There are a number of definitions of femicide, all of which focus on the killing of women and girls because they are female, usually by men. Mexican anthropologist and feminist, Marcele Lagarde y de los Rios, in creating the word feminicidio, described it as the “theoretical framework for extreme violence against women and killings of women,” also noting that impunity because of a lack of an adequate state response to male violence against women needs to be part of how we understand this violence.

Lapa killed his brother-in-law, two nephews and one niece and shot but did not kill his sister.

Does that make what he did an act of femicide? I am still trying to figure that out.

Misogyny?

Whether or not the Oshawa mass killing constitutes femicide, it is undoubtedly an act of misogyny.

Men who kill the children of their former partner are performing what must surely be the most extreme form of abuse against that mother: destroying the people she loves most in the world and leaving her to live with that for the rest of her life.

While the circumstances of Lapa’s actions are not identical to this, it is hard not to think that he had a similar goal: to kill his sister’s family and leave her to mourn their deaths for the rest of her life.

What’s next?

The slogan “First mourn, then organize” grew out of the December 6, 1989, massacre of women at Montreal’s Ecole Polytechnique, and organize is what we need to do.

It is time for Canada to get serious about gun control. Firearms-related crime increased by 42% between 2013 and 2017. Firearms are the most frequently used weapon in domestic homicides.  Handguns should be banned across Canada. The long gun registry, eliminated by Stephen Harper’s government in 2012, should be reinstated. Proper background checks, including mental health investigations, need to be run on anyone seeking to buy a gun.  Support the Coalition for Gun Control by checking out their website for action ideas or by making a donation.
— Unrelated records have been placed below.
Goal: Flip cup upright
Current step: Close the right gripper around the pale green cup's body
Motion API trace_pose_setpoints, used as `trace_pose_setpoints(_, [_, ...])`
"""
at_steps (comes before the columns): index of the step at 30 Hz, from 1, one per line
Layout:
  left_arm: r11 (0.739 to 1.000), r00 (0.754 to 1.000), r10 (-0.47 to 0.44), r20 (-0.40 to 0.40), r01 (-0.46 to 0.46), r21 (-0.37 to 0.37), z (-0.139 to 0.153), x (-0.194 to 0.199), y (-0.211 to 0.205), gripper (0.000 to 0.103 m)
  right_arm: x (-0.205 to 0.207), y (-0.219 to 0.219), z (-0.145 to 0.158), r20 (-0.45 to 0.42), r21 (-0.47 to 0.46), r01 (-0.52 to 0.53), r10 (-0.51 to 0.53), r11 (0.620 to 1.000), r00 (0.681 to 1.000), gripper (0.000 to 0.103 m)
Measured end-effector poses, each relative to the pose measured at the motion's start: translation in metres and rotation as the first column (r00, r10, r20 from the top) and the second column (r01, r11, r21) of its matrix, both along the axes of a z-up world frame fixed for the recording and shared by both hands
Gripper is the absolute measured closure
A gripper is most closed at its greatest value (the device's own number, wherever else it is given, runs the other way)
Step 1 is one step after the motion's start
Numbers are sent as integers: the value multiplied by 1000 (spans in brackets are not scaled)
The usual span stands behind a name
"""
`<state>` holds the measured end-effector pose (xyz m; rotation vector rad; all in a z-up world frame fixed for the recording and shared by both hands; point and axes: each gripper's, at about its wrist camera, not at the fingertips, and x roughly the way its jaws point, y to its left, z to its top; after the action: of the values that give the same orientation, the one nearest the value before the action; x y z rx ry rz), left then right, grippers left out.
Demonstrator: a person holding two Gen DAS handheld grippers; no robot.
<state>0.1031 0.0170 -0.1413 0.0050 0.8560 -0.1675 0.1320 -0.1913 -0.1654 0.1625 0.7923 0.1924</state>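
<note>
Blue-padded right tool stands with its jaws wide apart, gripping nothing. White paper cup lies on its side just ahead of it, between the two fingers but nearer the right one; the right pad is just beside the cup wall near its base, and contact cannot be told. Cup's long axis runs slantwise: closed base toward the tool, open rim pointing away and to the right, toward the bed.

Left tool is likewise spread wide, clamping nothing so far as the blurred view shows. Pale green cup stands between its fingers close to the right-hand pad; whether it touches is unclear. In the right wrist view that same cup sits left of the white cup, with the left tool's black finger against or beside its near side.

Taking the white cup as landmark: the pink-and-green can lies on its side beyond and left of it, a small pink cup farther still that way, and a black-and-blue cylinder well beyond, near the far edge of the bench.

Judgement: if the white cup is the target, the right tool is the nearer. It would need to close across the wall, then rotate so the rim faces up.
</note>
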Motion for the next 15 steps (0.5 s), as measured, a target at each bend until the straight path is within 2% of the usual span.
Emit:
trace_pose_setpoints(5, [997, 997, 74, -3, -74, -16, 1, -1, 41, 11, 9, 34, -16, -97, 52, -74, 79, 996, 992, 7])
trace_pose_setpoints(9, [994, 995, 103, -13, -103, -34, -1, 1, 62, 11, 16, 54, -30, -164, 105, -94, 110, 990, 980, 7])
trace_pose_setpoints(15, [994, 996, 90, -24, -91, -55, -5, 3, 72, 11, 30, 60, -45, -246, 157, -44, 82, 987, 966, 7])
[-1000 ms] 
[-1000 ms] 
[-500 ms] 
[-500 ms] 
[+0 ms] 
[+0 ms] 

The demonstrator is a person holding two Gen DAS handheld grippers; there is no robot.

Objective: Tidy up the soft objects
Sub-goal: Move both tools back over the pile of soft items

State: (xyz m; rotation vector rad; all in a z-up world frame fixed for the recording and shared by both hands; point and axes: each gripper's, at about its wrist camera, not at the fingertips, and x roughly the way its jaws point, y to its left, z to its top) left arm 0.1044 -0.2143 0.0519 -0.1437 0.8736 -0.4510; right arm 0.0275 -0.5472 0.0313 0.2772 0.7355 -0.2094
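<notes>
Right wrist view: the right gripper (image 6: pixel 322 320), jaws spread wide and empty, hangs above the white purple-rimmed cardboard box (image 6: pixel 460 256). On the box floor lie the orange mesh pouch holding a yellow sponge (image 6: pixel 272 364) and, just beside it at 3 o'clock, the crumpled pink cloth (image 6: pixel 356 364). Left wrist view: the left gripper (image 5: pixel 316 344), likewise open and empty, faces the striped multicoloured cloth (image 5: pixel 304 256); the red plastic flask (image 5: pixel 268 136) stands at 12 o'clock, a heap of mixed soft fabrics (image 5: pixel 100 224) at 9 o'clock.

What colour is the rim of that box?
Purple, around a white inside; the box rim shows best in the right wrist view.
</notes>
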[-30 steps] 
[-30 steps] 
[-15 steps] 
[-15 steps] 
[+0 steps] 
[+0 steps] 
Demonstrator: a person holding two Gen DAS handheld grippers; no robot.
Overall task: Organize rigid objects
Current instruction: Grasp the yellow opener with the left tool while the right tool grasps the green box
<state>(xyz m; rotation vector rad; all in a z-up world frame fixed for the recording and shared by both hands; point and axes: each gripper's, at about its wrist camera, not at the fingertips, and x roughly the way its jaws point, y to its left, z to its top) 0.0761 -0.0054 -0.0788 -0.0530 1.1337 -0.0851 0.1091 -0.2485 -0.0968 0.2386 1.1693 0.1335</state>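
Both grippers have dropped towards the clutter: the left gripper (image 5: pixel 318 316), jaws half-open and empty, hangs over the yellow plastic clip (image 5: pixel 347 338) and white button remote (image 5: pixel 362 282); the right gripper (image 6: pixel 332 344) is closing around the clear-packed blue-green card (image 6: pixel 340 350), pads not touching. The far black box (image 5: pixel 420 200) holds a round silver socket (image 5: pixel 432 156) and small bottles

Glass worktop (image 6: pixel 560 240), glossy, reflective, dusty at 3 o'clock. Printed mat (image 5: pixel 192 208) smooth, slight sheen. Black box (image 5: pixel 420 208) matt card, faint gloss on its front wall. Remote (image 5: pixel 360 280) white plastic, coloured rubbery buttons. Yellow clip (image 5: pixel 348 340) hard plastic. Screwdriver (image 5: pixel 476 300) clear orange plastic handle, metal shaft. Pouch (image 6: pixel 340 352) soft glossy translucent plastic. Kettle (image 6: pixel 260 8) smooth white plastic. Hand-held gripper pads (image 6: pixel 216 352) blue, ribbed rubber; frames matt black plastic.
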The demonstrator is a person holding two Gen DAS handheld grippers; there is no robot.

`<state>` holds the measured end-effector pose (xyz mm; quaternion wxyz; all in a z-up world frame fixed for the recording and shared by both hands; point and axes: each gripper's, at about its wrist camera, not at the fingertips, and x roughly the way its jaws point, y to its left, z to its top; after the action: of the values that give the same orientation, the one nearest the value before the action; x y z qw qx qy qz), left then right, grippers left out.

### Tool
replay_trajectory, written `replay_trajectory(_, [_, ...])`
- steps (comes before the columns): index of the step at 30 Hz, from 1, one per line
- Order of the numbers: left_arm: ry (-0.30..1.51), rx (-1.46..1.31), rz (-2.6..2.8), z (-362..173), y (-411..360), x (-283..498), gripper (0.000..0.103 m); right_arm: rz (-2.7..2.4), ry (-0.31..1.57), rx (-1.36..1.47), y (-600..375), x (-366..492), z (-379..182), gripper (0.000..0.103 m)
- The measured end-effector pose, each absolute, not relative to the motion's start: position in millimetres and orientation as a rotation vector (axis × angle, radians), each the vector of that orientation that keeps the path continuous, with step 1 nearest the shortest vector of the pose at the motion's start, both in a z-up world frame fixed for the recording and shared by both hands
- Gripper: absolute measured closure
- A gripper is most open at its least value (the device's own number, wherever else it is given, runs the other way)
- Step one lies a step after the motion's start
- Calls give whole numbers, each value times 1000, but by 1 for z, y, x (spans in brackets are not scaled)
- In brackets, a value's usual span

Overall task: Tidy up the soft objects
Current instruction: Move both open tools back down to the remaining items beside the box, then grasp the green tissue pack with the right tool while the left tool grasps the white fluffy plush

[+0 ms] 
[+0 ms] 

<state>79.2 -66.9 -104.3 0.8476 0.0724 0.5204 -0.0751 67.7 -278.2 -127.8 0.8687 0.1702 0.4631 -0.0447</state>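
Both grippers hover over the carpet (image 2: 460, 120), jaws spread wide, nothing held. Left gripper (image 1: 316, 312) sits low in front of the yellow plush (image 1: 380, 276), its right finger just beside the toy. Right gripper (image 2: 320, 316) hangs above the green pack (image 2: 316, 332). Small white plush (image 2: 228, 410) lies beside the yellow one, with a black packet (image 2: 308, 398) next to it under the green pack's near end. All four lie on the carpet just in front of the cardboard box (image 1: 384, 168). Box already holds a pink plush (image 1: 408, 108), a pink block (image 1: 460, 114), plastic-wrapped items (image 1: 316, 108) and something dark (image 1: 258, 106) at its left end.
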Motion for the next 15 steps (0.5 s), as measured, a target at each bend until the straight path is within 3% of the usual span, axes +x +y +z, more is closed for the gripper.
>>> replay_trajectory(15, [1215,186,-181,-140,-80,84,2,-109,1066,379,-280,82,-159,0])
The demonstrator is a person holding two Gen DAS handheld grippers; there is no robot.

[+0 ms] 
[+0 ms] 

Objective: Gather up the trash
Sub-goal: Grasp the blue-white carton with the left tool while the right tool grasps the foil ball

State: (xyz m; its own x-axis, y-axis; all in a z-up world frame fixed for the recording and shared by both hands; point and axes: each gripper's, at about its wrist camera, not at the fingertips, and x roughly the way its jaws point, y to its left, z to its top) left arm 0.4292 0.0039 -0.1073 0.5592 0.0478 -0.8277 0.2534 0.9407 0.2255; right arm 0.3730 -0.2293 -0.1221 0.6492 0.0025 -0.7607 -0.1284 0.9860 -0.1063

Even more important, we need to understand that violence against women is much bigger than simply intimate partner abuse and sexual violence. Misogyny and patriarchy shape our institutions, social practices, public policy and laws. We need to see that abuse of any kind that is rooted in misogyny, patriarchy and male entitlement is violence against women.

Girls and women should not be at risk of harm from men, whether those men are their coworkers, teachers, coaches, religious leaders, husbands, boyfriends, brothers or uncles.